• _BRIEF_
Examine the listing below and state how many of its lines contain the word "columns". Write only the number.

── STORED DATA ──

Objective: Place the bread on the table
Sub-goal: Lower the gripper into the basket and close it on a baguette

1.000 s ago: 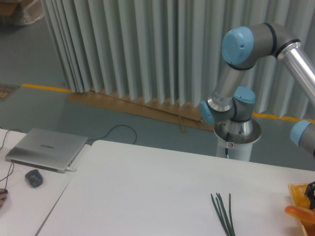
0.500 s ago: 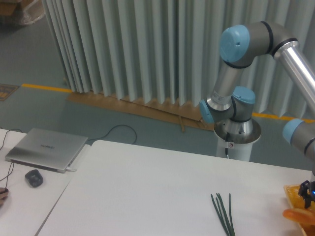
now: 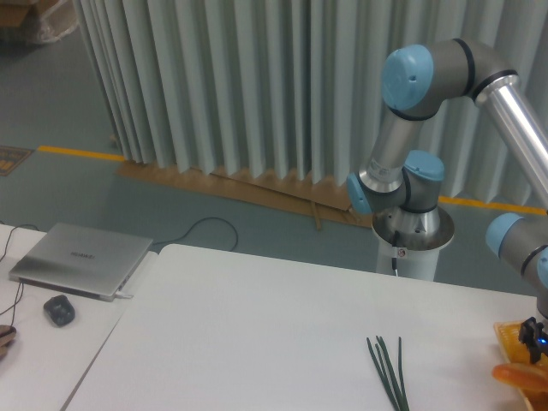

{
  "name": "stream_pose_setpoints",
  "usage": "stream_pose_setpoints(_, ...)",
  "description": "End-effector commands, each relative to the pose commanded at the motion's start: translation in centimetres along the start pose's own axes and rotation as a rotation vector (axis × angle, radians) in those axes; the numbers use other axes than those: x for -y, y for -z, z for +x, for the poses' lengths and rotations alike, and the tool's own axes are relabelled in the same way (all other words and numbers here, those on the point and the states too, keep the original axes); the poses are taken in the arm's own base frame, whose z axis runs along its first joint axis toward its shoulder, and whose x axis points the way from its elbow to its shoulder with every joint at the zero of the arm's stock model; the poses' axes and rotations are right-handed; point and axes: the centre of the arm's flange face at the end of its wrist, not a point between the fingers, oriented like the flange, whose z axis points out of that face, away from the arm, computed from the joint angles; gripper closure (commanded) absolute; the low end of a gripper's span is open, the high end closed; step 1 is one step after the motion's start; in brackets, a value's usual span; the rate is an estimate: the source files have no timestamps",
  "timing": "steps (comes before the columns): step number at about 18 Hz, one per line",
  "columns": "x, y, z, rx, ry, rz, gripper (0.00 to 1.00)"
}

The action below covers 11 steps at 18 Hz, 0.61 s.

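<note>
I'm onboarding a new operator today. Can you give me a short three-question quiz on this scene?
1. True or false: the bread lies flat in the middle of the table.
2. What lies on the table left of the gripper? A) green stalks B) a mug C) a plate
3. Which device sits beside the mouse on the side desk?

Key: 1 false, it is at the right edge by the orange basket. 2 A, the green stalks. 3 the laptop.
</note>
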Motion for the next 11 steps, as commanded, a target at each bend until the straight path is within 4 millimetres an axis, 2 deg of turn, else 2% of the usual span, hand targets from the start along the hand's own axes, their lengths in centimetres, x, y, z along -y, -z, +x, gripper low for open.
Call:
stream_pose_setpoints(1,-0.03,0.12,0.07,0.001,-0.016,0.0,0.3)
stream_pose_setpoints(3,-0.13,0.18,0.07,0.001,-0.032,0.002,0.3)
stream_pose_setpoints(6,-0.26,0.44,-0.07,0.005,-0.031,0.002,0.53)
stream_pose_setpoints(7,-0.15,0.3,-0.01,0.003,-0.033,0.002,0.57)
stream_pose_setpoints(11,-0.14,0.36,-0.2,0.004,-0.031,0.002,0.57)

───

• _ANSWER TO THIS PROBLEM_
2